* [What the task asks] Please repeat every entry that follows, keeping each one exactly the same.

Input material section start

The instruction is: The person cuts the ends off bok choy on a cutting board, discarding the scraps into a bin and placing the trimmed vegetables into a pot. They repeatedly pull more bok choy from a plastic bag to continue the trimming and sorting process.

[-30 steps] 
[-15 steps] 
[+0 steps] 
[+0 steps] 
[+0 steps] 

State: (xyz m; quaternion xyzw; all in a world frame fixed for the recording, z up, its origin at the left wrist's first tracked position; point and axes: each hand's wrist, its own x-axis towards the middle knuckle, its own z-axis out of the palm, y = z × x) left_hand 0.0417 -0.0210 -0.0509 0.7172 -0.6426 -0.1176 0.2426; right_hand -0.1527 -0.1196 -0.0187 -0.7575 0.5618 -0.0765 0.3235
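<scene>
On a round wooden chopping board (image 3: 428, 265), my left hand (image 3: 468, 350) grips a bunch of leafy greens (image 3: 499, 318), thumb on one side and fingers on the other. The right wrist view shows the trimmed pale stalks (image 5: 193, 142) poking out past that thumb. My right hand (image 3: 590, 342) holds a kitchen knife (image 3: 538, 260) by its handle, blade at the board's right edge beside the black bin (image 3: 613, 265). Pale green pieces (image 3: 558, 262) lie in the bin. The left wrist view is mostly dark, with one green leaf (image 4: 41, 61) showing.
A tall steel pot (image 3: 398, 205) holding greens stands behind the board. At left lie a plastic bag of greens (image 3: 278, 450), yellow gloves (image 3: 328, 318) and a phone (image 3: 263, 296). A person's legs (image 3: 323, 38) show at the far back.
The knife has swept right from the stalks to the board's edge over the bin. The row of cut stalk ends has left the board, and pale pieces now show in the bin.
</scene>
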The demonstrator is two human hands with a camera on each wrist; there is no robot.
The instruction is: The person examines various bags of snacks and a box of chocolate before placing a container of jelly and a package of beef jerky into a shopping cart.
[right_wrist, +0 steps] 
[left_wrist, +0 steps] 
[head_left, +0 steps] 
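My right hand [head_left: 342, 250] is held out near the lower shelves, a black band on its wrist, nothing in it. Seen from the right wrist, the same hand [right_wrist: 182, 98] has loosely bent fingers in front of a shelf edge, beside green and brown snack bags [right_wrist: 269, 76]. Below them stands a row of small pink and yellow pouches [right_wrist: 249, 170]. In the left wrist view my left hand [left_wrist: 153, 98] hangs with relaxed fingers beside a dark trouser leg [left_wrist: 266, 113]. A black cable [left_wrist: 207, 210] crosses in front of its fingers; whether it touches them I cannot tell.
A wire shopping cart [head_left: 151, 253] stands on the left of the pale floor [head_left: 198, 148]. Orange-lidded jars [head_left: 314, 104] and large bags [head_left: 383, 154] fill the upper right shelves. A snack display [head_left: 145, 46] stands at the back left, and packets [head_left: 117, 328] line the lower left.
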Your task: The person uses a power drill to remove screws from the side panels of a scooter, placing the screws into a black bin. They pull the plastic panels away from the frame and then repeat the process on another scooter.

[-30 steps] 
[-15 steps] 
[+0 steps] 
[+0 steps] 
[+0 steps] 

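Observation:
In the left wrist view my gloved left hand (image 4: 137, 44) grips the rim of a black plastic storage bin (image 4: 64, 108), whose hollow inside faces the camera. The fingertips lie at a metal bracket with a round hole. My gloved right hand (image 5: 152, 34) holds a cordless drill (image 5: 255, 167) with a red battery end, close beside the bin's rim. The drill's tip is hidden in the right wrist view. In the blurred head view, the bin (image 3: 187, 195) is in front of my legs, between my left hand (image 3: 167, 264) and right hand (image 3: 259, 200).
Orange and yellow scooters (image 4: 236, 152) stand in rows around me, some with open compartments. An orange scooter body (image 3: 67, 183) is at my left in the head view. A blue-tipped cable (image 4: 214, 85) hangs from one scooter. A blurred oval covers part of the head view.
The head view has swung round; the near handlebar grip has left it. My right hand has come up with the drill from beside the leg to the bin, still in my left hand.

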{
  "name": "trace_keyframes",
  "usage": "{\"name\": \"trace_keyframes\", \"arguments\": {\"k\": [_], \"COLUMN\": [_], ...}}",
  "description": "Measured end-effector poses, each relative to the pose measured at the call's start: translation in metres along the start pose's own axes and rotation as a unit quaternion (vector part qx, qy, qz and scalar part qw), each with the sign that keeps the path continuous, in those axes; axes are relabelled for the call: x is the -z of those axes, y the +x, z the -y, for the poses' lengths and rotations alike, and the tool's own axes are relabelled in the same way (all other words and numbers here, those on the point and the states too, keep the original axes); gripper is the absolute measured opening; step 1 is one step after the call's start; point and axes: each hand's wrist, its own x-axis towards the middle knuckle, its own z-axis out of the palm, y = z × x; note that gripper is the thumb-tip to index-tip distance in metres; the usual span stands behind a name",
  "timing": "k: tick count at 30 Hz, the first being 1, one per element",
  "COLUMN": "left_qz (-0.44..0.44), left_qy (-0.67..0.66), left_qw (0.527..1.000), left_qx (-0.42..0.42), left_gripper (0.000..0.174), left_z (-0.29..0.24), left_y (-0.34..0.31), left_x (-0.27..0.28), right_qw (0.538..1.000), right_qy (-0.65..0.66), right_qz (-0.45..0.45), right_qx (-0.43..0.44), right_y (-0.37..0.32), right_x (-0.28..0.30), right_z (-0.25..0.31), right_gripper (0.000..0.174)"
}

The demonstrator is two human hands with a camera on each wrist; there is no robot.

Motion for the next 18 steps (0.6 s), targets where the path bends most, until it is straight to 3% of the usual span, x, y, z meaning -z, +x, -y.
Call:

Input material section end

* [Solution to the exercise]
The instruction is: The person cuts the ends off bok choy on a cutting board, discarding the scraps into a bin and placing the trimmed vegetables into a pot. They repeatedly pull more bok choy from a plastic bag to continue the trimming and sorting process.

[-30 steps] 
[-15 steps] 
[+0 steps] 
[+0 steps] 
[+0 steps] 

State: (xyz m; quaternion xyzw; all in a world frame fixed for the recording, z up, its origin at the left wrist's first tracked position; point and axes: each hand's wrist, its own x-axis towards the middle knuckle, its own z-axis out of the palm, y = z × x) left_hand 0.0417 -0.0210 -0.0509 0.7172 -0.6426 -0.1176 0.2426; right_hand -0.1527 -0.1196 -0.0187 -0.7575 0.5618 -0.0765 0.3235
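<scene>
On a round wooden chopping board (image 3: 428, 265), my left hand (image 3: 468, 350) grips a bunch of leafy greens (image 3: 499, 318), thumb on one side and fingers on the other. The right wrist view shows the trimmed pale stalks (image 5: 193, 142) poking out past that thumb. My right hand (image 3: 590, 342) holds a kitchen knife (image 3: 538, 260) by its handle, blade at the board's right edge beside the black bin (image 3: 613, 265). Pale green pieces (image 3: 558, 262) lie in the bin. The left wrist view is mostly dark, with one green leaf (image 4: 41, 61) showing.
A tall steel pot (image 3: 398, 205) holding greens stands behind the board. At left lie a plastic bag of greens (image 3: 278, 450), yellow gloves (image 3: 328, 318) and a phone (image 3: 263, 296). A person's legs (image 3: 323, 38) show at the far back.
The knife has swept right from the stalks to the board's edge over the bin. The row of cut stalk ends has left the board, and pale pieces now show in the bin.
</scene>
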The demonstrator is two human hands with a camera on each wrist; there is no robot.
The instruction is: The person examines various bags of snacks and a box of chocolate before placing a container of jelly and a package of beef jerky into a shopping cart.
[right_wrist, +0 steps] 
[left_wrist, +0 steps] 
[head_left, +0 steps] 
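My right hand [head_left: 342, 250] is held out near the lower shelves, a black band on its wrist, nothing in it. Seen from the right wrist, the same hand [right_wrist: 182, 98] has loosely bent fingers in front of a shelf edge, beside green and brown snack bags [right_wrist: 269, 76]. Below them stands a row of small pink and yellow pouches [right_wrist: 249, 170]. In the left wrist view my left hand [left_wrist: 153, 98] hangs with relaxed fingers beside a dark trouser leg [left_wrist: 266, 113]. A black cable [left_wrist: 207, 210] crosses in front of its fingers; whether it touches them I cannot tell.
A wire shopping cart [head_left: 151, 253] stands on the left of the pale floor [head_left: 198, 148]. Orange-lidded jars [head_left: 314, 104] and large bags [head_left: 383, 154] fill the upper right shelves. A snack display [head_left: 145, 46] stands at the back left, and packets [head_left: 117, 328] line the lower left.
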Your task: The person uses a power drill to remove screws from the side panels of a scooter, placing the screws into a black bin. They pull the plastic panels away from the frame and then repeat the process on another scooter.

[-30 steps] 
[-15 steps] 
[+0 steps] 
[+0 steps] 
[+0 steps] 

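Observation:
In the left wrist view my gloved left hand (image 4: 137, 44) grips the rim of a black plastic storage bin (image 4: 64, 108), whose hollow inside faces the camera. The fingertips lie at a metal bracket with a round hole. My gloved right hand (image 5: 152, 34) holds a cordless drill (image 5: 255, 167) with a red battery end, close beside the bin's rim. The drill's tip is hidden in the right wrist view. In the blurred head view, the bin (image 3: 187, 195) is in front of my legs, between my left hand (image 3: 167, 264) and right hand (image 3: 259, 200).
Orange and yellow scooters (image 4: 236, 152) stand in rows around me, some with open compartments. An orange scooter body (image 3: 67, 183) is at my left in the head view. A blue-tipped cable (image 4: 214, 85) hangs from one scooter. A blurred oval covers part of the head view.
The head view has swung round; the near handlebar grip has left it. My right hand has come up with the drill from beside the leg to the bin, still in my left hand.
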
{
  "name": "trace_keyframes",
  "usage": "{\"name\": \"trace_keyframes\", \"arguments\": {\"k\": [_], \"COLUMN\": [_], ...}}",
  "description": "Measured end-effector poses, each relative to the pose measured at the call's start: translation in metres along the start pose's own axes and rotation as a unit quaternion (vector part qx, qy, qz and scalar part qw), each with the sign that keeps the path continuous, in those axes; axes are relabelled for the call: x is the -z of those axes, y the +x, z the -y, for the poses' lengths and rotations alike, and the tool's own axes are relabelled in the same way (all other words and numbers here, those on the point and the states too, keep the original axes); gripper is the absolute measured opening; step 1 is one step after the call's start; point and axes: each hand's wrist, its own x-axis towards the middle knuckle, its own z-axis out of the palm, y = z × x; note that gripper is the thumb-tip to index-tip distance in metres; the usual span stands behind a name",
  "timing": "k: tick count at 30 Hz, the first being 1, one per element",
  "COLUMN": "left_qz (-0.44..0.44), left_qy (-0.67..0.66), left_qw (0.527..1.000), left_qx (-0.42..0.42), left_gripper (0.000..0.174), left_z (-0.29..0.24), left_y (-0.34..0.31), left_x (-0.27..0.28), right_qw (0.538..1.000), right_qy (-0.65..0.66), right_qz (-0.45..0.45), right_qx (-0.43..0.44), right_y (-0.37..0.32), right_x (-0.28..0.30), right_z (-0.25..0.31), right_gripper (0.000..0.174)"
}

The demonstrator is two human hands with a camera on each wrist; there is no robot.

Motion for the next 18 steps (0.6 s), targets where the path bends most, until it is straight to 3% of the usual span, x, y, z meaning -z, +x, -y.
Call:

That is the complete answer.